* Try it
Print, without alteration, the lines that extend from the one holding "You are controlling" to the final line of the listing below.

(Beginning of The data)

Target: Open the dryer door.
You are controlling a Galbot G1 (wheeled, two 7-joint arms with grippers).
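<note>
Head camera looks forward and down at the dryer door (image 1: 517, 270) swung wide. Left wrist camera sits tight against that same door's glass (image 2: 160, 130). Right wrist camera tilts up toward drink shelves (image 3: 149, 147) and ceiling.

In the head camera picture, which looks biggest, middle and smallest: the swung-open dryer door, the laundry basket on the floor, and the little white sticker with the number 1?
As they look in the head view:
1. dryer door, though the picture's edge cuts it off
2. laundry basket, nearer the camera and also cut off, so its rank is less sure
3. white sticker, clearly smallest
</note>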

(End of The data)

* Result of the exercise
You are controlling a Galbot G1 (wheeled, two 7-joint arms with grippers).
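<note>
Head camera looks forward and down at the dryer door (image 1: 517, 270) swung wide. Left wrist camera sits tight against that same door's glass (image 2: 160, 130). Right wrist camera tilts up toward drink shelves (image 3: 149, 147) and ceiling.

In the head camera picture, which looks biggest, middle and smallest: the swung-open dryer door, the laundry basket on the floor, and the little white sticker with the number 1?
As they look in the head view:
1. dryer door, though the picture's edge cuts it off
2. laundry basket, nearer the camera and also cut off, so its rank is less sure
3. white sticker, clearly smallest
</note>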

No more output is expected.